→ **REQUIREMENT**
Below are entries; copy exactly the lines from the one with "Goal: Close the" through the one with "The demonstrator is", both included, and leave out the rest.

(Data excerpts)
————
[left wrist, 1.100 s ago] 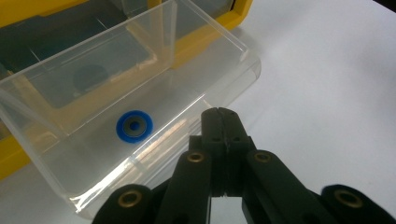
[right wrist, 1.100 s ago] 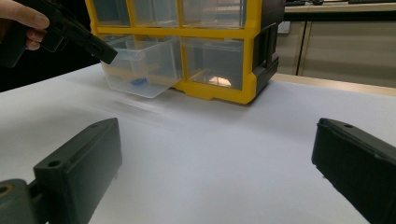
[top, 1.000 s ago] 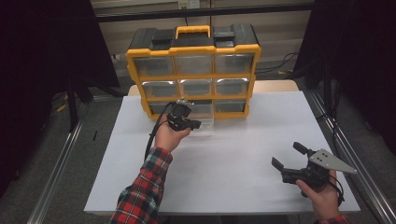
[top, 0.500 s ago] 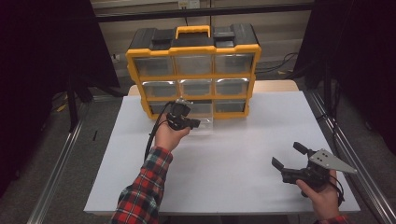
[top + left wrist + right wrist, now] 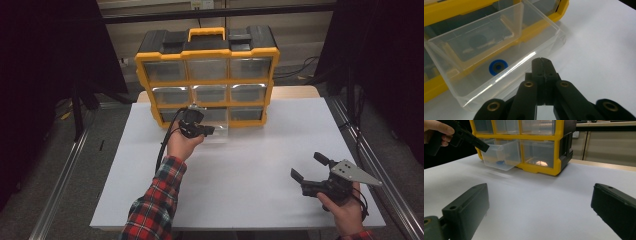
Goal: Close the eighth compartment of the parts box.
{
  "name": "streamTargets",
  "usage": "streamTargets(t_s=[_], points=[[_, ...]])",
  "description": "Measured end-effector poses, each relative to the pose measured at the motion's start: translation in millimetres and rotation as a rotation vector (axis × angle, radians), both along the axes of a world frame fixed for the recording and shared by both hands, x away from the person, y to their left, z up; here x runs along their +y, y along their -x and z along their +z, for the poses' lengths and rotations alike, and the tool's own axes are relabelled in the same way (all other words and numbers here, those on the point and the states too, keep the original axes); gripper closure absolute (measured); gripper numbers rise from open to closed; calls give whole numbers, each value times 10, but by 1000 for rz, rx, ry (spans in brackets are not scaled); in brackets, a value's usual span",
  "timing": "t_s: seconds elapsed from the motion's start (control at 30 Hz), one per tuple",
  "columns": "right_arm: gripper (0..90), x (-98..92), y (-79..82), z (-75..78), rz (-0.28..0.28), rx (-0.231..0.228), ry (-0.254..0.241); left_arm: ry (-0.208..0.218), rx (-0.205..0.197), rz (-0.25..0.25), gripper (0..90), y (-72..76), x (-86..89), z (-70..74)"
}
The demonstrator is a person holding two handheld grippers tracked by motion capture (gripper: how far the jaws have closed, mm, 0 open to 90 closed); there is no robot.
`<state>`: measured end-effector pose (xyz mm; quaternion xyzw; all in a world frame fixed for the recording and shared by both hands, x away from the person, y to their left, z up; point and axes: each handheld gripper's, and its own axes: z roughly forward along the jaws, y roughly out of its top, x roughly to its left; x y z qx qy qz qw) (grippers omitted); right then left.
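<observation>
At the back of the white tabletop (image 5: 240, 165) a yellow box of drawers (image 5: 207, 75) is stood up, with a black top and a yellow handle. Nine clear drawers are seen in it, three in each row. One clear drawer (image 5: 496, 50) in the bottom row, the middle one, is pulled out over the tabletop. Inside it a small round blue thing (image 5: 498, 67) with a dark middle is seen, lying flat on the bottom near the front wall. What is kept in the other drawers cannot be told.

The left hand-held gripper (image 5: 205, 131) is held just in front of the open drawer, and its jaws are squeezed tight together with nothing between them. The right hand-held gripper (image 5: 307, 168) is held well apart from the box, near the front right of the tabletop, and its jaws are spread wide with nothing in them.
</observation>
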<state>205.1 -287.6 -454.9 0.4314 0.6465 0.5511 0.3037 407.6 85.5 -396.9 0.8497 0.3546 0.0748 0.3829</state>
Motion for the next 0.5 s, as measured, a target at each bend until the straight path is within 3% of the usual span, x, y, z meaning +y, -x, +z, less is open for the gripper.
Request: streamTargets(t_s=[0.07,0.5], points=[[10,1,0,1,1,-1,-1,17,-3,7,900,-5,-15,-11],[9,3,-1,0,2,2,-3,4,-17,27,900,-49,-36,-3]])
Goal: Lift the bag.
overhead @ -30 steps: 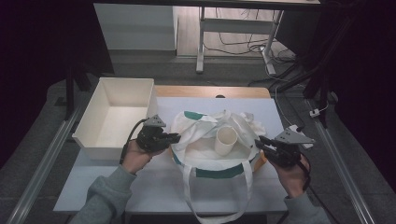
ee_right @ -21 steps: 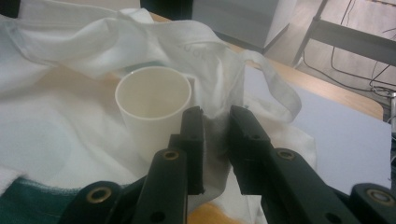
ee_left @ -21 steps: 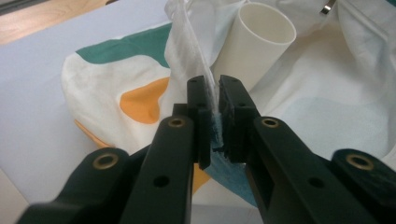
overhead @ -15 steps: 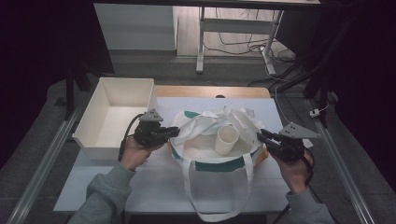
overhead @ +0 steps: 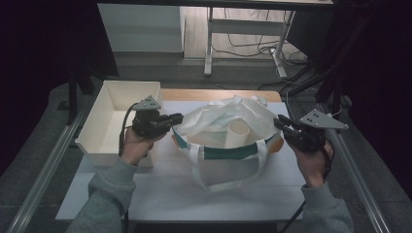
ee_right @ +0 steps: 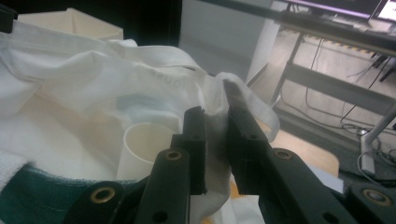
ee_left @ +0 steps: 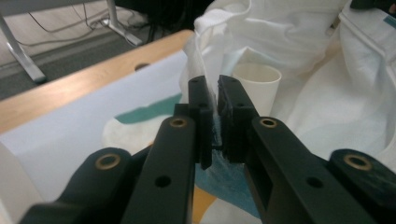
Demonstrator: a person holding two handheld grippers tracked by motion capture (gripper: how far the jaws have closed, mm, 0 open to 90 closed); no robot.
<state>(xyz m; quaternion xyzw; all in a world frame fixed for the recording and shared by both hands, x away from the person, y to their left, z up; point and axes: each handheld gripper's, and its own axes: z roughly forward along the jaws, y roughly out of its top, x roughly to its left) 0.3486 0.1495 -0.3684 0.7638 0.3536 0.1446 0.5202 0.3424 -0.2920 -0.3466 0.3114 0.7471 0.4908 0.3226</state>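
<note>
Grippers (overhead: pixel 175 118) (overhead: pixel 278 122) pinch bag (overhead: pixel 228 158) rim, tray (overhead: pixel 114 104) beside.

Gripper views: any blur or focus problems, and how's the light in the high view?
Left gripper view: black fingers up close look soft, the white fabric tote bag washed out. Right gripper view: bag hazy, the cream cylindrical tube dim. High view: table lit, surroundings dark.

Both hands rise: the left gripper (overhead: pixel 175 118) and right gripper (overhead: pixel 278 122) lift the bag (overhead: pixel 228 141) by its rim, mouth stretched wider above the bench, tube (overhead: pixel 238 134) upright inside.
</note>
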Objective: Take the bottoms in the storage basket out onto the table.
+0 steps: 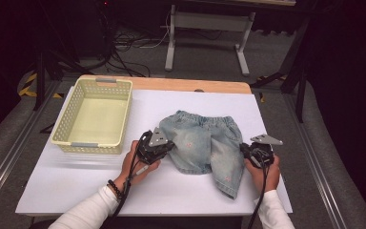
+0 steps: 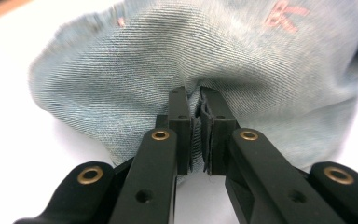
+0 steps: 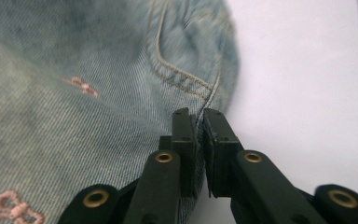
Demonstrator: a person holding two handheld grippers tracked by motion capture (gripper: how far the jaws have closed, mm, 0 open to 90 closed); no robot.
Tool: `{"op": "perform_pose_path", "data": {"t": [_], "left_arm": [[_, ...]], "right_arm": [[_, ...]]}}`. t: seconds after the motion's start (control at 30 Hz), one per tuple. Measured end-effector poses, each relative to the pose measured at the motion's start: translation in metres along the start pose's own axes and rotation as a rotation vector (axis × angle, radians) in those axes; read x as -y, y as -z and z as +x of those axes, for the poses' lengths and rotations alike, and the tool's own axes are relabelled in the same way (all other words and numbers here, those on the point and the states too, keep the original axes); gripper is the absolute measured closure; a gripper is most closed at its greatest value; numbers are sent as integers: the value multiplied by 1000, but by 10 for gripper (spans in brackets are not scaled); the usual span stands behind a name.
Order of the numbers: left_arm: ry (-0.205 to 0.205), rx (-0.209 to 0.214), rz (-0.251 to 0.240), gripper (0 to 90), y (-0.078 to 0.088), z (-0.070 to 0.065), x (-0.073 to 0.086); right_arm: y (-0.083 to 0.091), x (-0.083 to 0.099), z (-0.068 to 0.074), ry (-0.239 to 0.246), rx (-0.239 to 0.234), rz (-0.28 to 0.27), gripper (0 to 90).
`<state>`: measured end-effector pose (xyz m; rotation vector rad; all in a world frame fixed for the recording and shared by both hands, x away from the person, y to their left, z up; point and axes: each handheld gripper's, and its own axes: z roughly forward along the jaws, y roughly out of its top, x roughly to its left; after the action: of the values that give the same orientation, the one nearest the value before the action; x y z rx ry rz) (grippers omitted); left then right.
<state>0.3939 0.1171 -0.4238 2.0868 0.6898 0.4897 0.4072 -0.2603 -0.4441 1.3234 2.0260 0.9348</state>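
Observation:
A pair of small light-blue denim shorts (image 1: pixel 205 140) with pink bow embroidery lies on the white table sheet, waistband away from me. My left gripper (image 1: pixel 167 147) is at the shorts' left edge. In the left gripper view its jaws are shut on a pinched fold of the denim (image 2: pixel 121 79). My right gripper (image 1: pixel 244 149) is at the shorts' right side seam. In the right gripper view the black jaws pinch the seam edge just below the pocket stitching (image 3: pixel 177 74).
A pale yellow plastic basket (image 1: pixel 62 129) stands empty at the left of the table. The white sheet (image 1: pixel 76 186) covers the wooden tabletop (image 1: pixel 190 85). Beyond the far edge are a metal frame and cables on the floor.

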Motion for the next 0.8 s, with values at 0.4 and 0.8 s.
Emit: {"op": "perform_pose_path", "data": {"t": [0.4,0.8], "left_arm": [[-12,-39,-136,747,46,1,-19],[-157,-19,0,337,46,-22,15]], "right_arm": [[25,-6,-14,-12,109,-112,892],[15,9,5,-18,-17,-34,576]]}}
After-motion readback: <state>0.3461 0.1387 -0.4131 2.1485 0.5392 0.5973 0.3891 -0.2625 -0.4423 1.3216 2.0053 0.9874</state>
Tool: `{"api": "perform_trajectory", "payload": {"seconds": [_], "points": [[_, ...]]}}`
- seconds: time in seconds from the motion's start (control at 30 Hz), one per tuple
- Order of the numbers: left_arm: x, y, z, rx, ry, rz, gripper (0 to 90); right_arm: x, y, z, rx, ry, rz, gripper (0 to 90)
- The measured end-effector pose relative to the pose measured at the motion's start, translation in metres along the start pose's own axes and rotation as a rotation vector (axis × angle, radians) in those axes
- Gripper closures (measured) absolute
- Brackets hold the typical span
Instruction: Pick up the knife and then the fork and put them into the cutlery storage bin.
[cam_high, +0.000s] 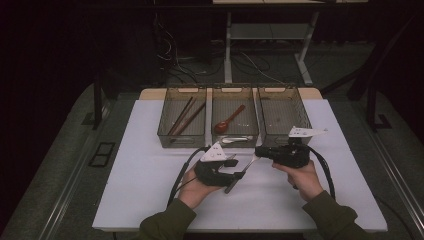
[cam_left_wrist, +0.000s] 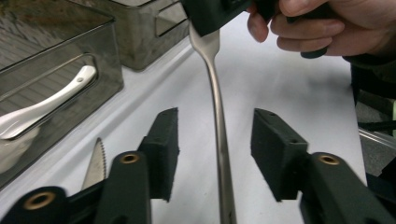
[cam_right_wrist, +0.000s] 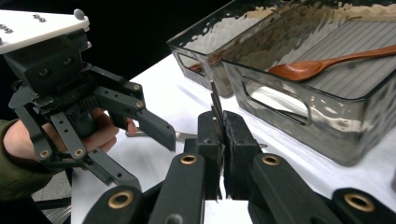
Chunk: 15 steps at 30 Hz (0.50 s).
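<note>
A metal fork (cam_high: 248, 164) hangs between my two grippers above the white table. My right gripper (cam_high: 259, 151) is shut on its head end, and the tines (cam_right_wrist: 215, 103) poke up above the closed jaws (cam_right_wrist: 222, 126). The fork's slim handle (cam_left_wrist: 217, 102) runs down between the pads of my left gripper (cam_left_wrist: 215, 126). Those jaws stand apart, with a gap on each side of the handle. The left gripper (cam_high: 239, 171) is just left of and below the right one. In the right gripper view the left gripper (cam_right_wrist: 144, 156) is open at the left.
Three smoky plastic bins stand in a row at the back. The left bin (cam_high: 165, 134) holds chopsticks (cam_high: 182, 117), the middle one a wooden spoon (cam_high: 229, 120) and a white spoon (cam_high: 235, 140); the right bin (cam_high: 285, 137) looks bare. A serrated knife (cam_left_wrist: 97, 161) lies under my left gripper.
</note>
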<state>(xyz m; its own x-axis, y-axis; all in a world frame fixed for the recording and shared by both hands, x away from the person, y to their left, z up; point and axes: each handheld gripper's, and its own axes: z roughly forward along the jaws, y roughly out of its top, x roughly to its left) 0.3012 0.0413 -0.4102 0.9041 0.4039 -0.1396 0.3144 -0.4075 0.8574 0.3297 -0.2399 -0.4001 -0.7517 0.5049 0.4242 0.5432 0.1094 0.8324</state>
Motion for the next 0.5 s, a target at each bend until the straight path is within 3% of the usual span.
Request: {"api": "perform_trajectory", "payload": {"seconds": [0.17, 0.5], "points": [[0.006, -0.007, -0.008, -0.023, -0.022, -0.023, 42.1, -0.002, 0.001, -0.005, -0.009, -0.006, 0.006, 85.9], [0.012, -0.024, -0.03, -0.013, -0.007, -0.015, 26.7, -0.009, 0.002, -0.015, -0.02, -0.046, 0.0, 85.9]]}}
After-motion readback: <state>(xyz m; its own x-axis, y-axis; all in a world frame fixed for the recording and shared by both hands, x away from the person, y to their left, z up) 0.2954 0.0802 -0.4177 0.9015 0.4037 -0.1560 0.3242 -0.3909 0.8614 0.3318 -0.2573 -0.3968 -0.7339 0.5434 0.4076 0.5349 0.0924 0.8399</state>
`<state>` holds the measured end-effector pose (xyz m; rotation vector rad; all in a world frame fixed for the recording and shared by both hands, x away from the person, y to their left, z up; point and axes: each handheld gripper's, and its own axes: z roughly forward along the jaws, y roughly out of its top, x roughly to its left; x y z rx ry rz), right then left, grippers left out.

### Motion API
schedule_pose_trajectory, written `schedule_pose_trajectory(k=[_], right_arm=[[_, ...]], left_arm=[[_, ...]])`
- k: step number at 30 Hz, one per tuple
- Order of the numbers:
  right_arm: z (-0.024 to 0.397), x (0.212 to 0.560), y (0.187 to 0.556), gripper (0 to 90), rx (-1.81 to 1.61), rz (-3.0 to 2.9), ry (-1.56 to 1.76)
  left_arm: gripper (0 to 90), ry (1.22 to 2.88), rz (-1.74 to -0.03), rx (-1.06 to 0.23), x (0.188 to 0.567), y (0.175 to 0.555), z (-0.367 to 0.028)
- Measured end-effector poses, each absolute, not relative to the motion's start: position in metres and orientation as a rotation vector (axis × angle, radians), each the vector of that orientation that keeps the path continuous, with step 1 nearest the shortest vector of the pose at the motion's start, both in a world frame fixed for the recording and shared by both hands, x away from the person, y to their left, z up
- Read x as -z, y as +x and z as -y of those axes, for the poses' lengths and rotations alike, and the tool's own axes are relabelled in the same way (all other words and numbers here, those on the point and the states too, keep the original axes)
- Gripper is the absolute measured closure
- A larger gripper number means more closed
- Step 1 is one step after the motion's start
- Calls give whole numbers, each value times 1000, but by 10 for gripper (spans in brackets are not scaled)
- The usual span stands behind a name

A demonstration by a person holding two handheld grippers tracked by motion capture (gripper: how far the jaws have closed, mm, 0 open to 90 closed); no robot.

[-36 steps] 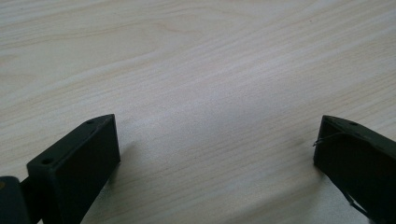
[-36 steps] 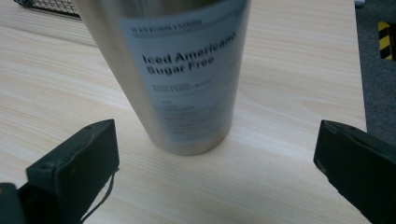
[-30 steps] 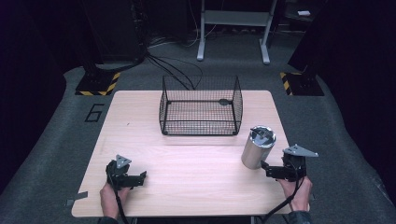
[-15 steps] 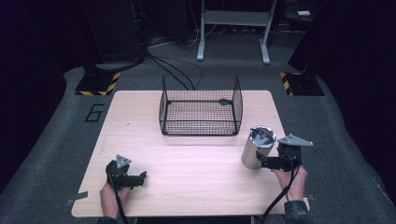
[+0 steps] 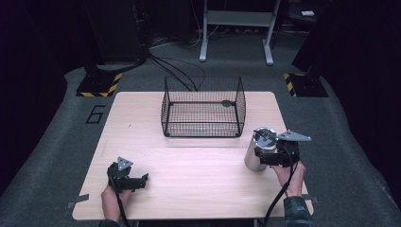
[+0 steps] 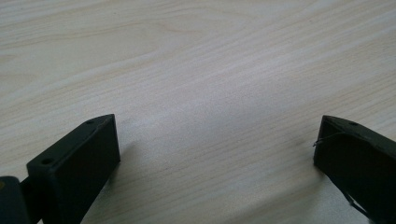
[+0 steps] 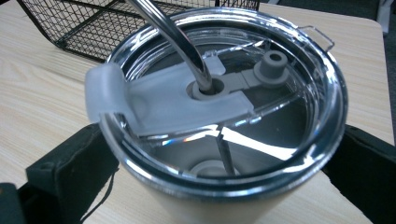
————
→ **WRITTEN SOLUTION**
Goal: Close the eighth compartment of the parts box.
{
  "name": "streamTargets",
  "usage": "streamTargets(t_s=[_], points=[[_, ...]])",
  "description": "Measured end-effector poses, each relative to the pose measured at the motion's start: translation in millimetres and rotation as a rotation vector (axis × angle, radians), both along the axes of a world frame fixed for the recording and shared by both hands, x away from the person, y to their left, z up; here x runs along their +y, y along their -x and z along their +z, for the poses' lengths and rotations alike, and the tool's own axes are relabelled in the same way (all other words and numbers here, those on the point and the states too, keep the original axes); gripper closure absolute (measured); gripper numbers rise from open to closed; calls give whole numbers, each value times 10, but by 1000 for rz, rx, ry (spans in brackets are not scaled); in brackets, a value's usual span",
  "timing": "t_s: seconds elapsed from the motion's start (control at 30 Hz), one per tuple",
  "columns": "right_arm: gripper (0..90), x (-98..92), y (-79..82), z (-75..78), rz (-0.28..0.28), rx (-0.231..0.228), ry (-0.254..0.241); left_arm: ry (-0.208..0.218), rx (-0.205..0.197), rz (-0.25..0.25), gripper (0..90), y (-72..76), x (-86..89), z (-70..74)"
}
The demonstrator is a person holding two handheld grippers tracked by motion capture (gripper: how far the jaws have closed, mm, 0 open to 90 closed); there is no robot.

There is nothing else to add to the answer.